Foreboding about an overhaul of the Capital Gains Tax regime has added to existing concerns on Inheritance Tax, all while investors struggle to make sense of the current investment environment.
There are many implications of the Government’s intention to charge non-residents UK Capital Gains Tax, explains Kyra Motley at Taylor Wessing.
A key attraction for wealthy foreign investors in the UK has been their exemption from the UK’s Capital Gains Tax when they sell UK residential property. This attraction was eroded by the introduction of the Annual Tax on Enveloped Dwellings in April 2013 which, in broad terms, applies to residential property held by non-resident companies where the property is not used for commercial purposes (such as letting to a third party or for development). However, as announced in the 2013 Autumn Statement, the CGT regime will be extended to apply to gains made by all non-residents holding UK residential property from April 2015. On 27 November 2014 the Government announced further information on how these rules will apply in practice.
Those who could come within the scope of these new rules should take advice as soon as possible on how they may be affected.
Non-resident individuals, non-resident companies, non-resident trustees, personal representatives of the estate of a non-resident individual, and non-resident partners of partnerships will be affected. Certain investors are excluded from the scope of the charge, including non-resident companies held by a diverse number of institutional investors.
The changes will only affect UK residential property (even if commercially let) and not commercial property. In some cases they can also apply to “off plan” purchases (i.e. property which is in the process of being constructed). Certain types of communal accommodations are excluded such as nursing homes and some purpose-built student accommodation.
The new rules will only apply to increases in value of the property from 6 April 2015, therefore gains accrued prior to this date will not be within the scope of the new rules. Taxpayers will however have certain options to mitigate their UK tax exposure and advice should be sought in all cases.
We recommend that those affected obtain an accurate, up-to-date valuation of their property as at 6 April 2015.
CGT will be charged on any gain made and certain deductible expenses can be taken into account. The rates will be aligned with those paid by UK resident persons and entities. The rates will be:
Losses can be set against gains arising on the disposal of other residential property in the same tax year or can be carried forward. There are special rules which deal with “pooling arrangements” for groups of companies.
PPR will continue to be available for UK residents disposing of their home. If UK residents dispose of a property abroad then, subject to fulfilling the existing criteria for PPR, they will also need to meet the “90-day rule” (see below).
Non-resident individuals will need to meet the 90-day rule to claim PPR in relation to a particular year.
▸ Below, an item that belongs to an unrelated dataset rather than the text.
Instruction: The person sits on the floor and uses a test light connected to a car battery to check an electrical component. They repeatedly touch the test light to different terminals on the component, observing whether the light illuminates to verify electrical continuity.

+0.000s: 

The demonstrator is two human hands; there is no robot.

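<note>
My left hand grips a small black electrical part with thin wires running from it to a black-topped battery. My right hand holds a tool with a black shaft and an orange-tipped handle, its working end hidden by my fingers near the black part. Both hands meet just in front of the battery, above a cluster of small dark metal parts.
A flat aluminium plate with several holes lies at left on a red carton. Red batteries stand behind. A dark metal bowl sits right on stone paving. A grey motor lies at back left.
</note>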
In the case of non-resident trusts, in addition to the normal procedure and criteria, the beneficiary in question who is jointly electing with the trustee would also need to meet the 90-day rule.
The 90-day rule means that an individual must have spent at least 90 nights in the property for every year in which PPR is claimed (although there are specific rules dealing with situations where multiple properties are involved).
Individuals will need to manage this requirement carefully and consider if the 90-day rule may have an impact on their personal residence position in the UK.
If a property is already within the scope of the ATED regime then that will take priority over this new charge. Those already within ATED will therefore suffer the higher rates that can apply. For example, for a company within the ATED regime the rate of CGT would be 28% and not 20%. Companies which are currently exempt under the ATED regime, for example those let on a commercial basis, would still be caught by these new rules and 20% would be payable (providing they continue to be exempt under ATED).
The other existing anti-avoidance rules will continue to apply to gains made prior to 6 April 2015. Any gains not subject to tax under the new regime could still be subject to tax under the existing anti-avoidance rules. These rules can attribute gains made by non-resident companies to UK resident shareholders and they can also “match” gains realised or attributed to non-resident trusts to “benefits” received by UK resident beneficiaries or settlors (i.e. the person who established the trust).
Where these new rules apply, HMRC will need to be notified of the sale or disposal of the property within 30 days of completion and, if PPR is claimed, the nomination should be made in the same notification (unless a taxpayer has an existing relationship with HMRC, in which case they may be able to deal with the formalities in their self-assessment tax return).
The changes represent a dramatic departure from the basis on which non-residents have been subject to CGT in the past. Whilst relief from the charge may be available in the form of PPR, this will not relieve a large number of individuals and entities from the charge, particularly those who hold multiple residential properties in the UK for investment. There is also the Stamp Duty Land Tax overhaul announced earlier this week in the 2014 Autumn Statement to consider, along with the spectre of a “Mansion Tax” on high-value properties proposed by the Labour party. It is possible that these changes, coupled together, will affect the top end of the market as the tax-free benefit of investing in the market, particularly in London, will be partially eroded.
Those impacted by the changes should seek professional advice as soon as possible, particularly to confirm if relief will be available and to understand how any gains could be charged in the future.